§ **WHAT YOU NEED TO DO**
Every line in the data below has to be repeated exactly; no picture belongs in the result.

§ **SOURCE DATA**

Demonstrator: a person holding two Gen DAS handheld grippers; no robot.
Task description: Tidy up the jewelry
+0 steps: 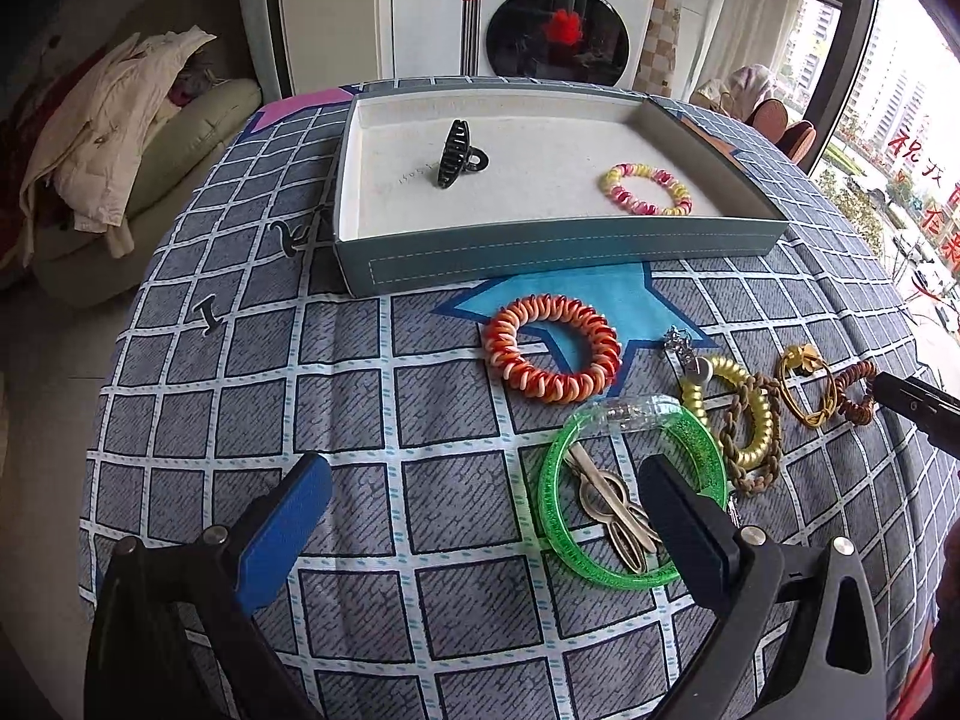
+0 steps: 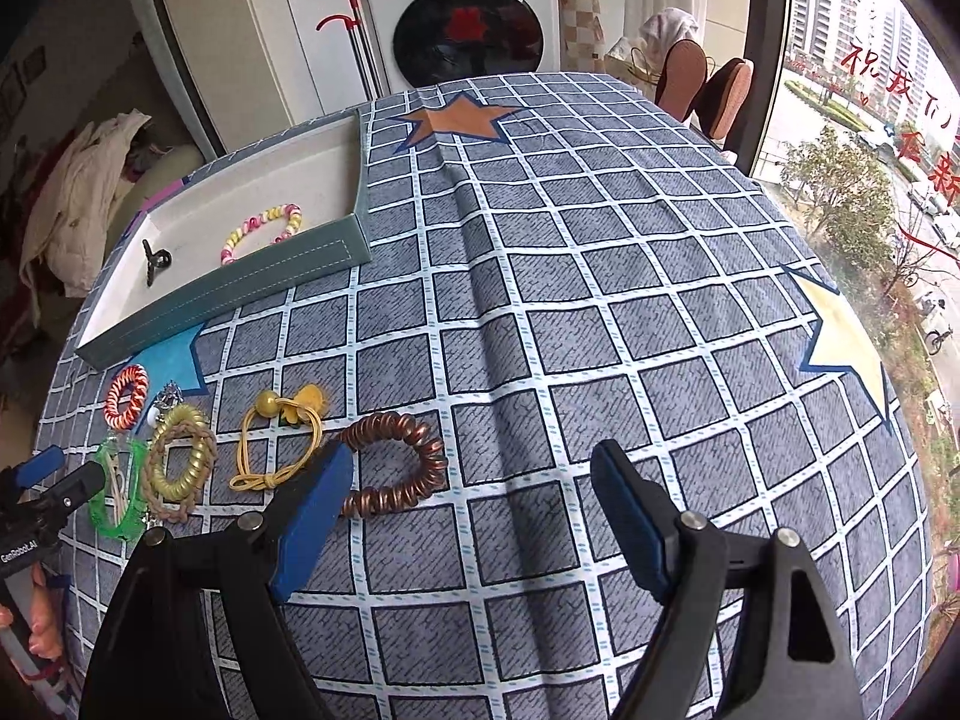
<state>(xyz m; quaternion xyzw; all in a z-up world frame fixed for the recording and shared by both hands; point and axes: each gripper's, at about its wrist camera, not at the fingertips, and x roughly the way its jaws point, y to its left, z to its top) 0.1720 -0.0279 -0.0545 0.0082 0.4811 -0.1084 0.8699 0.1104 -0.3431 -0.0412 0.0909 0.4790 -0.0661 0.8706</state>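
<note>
Behind my checked tablecloth [image 2: 540, 300] stands a washer [image 1: 564, 18], with a window [image 2: 870, 120] at right. My left gripper [image 1: 480, 516] and right gripper [image 2: 474, 516] both hang spread and empty. Two pieces lie in the tray [image 1: 540, 252]; the remaining jewelry [image 1: 660, 420] sits on the cloth nearby.

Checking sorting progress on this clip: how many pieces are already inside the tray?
2. A black hair claw stands toward the tray's left side, and a pink-and-yellow spiral hair tie lies flat near its right end. Nothing else shows on the tray floor in either view.
</note>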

§ **TASK RESPONSE**
Demonstrator: a person holding two Gen DAS handheld grippers; no robot.
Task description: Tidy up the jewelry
+0 steps: 
+0 steps: 
<state>(xyz m; quaternion xyzw; all in a z-up world frame fixed for the recording and shared by both hands; point and axes: each gripper's, at about its wrist camera, not at the fingertips, and x roughly the way its jaws point, y to its left, z to its top) 0.1720 -0.0279 -0.0545 0.0082 0.4811 -0.1084 0.8699 0.1104 -0.3431 -0.0412 0.0909 0.4790 -0.0661 0.8706</state>
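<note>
Behind my checked tablecloth [image 2: 540, 300] stands a washer [image 1: 564, 18], with a window [image 2: 870, 120] at right. My left gripper [image 1: 480, 516] and right gripper [image 2: 474, 516] both hang spread and empty. Two pieces lie in the tray [image 1: 540, 252]; the remaining jewelry [image 1: 660, 420] sits on the cloth nearby.

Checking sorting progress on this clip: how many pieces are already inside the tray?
2. A black hair claw stands toward the tray's left side, and a pink-and-yellow spiral hair tie lies flat near its right end. Nothing else shows on the tray floor in either view.
</note>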

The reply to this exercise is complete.